The judge found against the applicant on all allegations related to criminal conduct. The applicant had a history of arrests, including charges for criminal possession of marijuana and driving while license suspended or revoked, which contributed to the denial of clearance.
| ¶ | Allegation | Finding | Offense | Criminal disposition | Response | Disqualifying (¶31) | Mitigating applied (¶32) | Mitigation |
|---|---|---|---|---|---|---|---|---|
| 2.a | Applicant was arrested in 2006 and charged with criminal possession of marijuana and unlawful possession of marijuana. | Against Applicant | Drug Related Criminal Charge | Charged Not Convicted | Admitted | (a) pattern of minor offenses casting doubt on judgment/reliability | — | — |
| 2.b | Applicant was arrested in 2022 and charged with driving while license suspended or revoked. | Against Applicant | Traffic Offense Pattern | Charged Not Convicted | Admitted | (a) pattern of minor offenses casting doubt on judgment/reliability | — | — |
| 2.c | specific text not stated in this decision | Against Applicant | Unspecified Criminal Conduct | — | Unknown | — | — | — |
Descriptive standardized rendering of a decided public case (Guideline J).
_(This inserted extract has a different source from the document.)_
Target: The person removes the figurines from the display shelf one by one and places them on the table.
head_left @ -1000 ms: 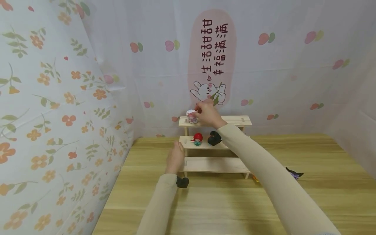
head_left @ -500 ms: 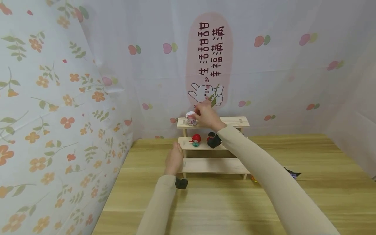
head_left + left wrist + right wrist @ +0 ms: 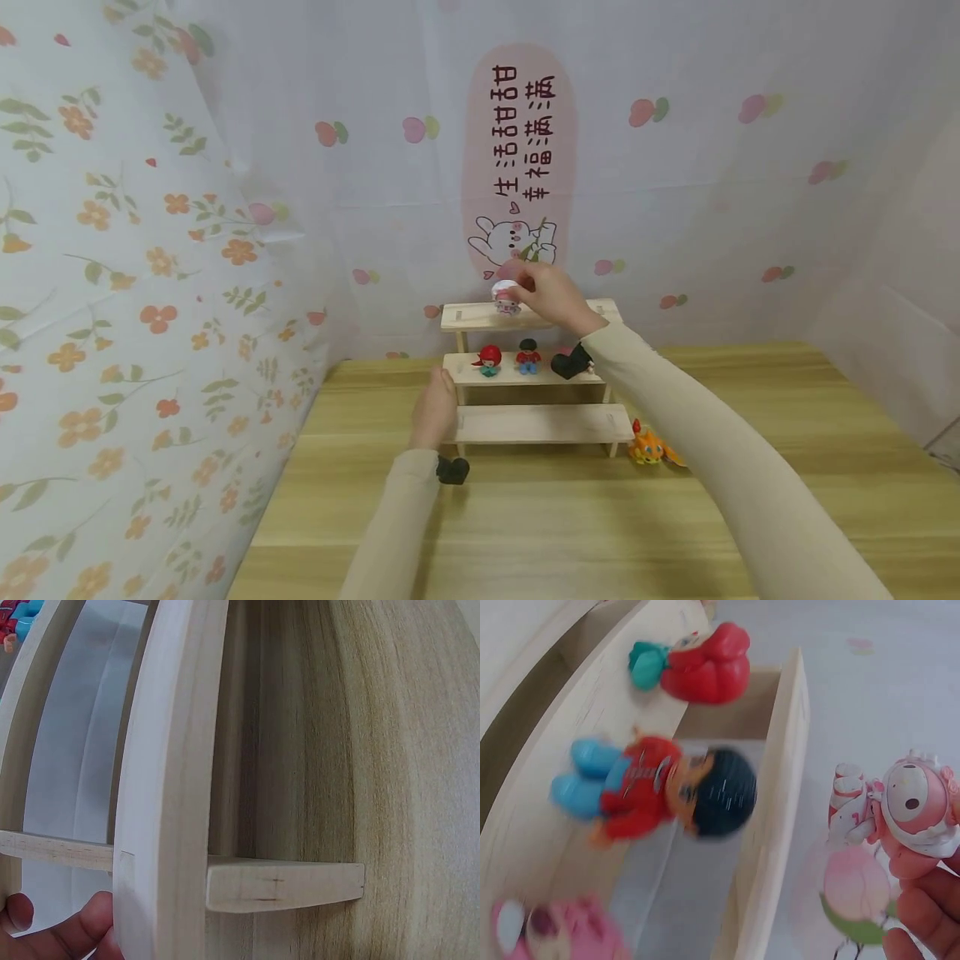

The verbatim source decision is shown in full below.
______________ ______________ DEPARTMENT OF DEFENSE DEFENSE OFFICE OF HEARINGS AND APPEALS In the matter of: ) ) ) ISCR Case No. 24-00972 ) Applicant for Security Clearance ) Appearances For Government: Tovah A. Minster, Esq., Department Counsel For Applicant: Pro se 08/06/2025
BLAZEWICK, Robert B., Chief Administrative Judge: Applicant did not mitigate the security concerns under Guidelines G (Alcohol Consumption), J (Criminal Conduct) and E (Personal Conduct). Eligibility for access to classified information is denied. Statement of the Case On October 18, 2024, the Department of Defense (DOD) issued a Statement of Reasons (SOR) to Applicant detailing security concerns under Guidelines G, J, and E. Applicant responded to the SOR on November 12, 2024 (Answer) and requested a decision on the written record in lieu of a hearing. The Government’s written case was submitted on January 14, 2025. A complete copy of the file of relevant material (FORM) was provided to Applicant, who was afforded an opportunity to file objections and submit material to refute, extenuate, or mitigate the security concerns. Applicant received the FORM on January 31, 2025, and he did not respond. The case was assigned on May 7, 2025. The Government exhibits included in the FORM are admitted in evidence without objection.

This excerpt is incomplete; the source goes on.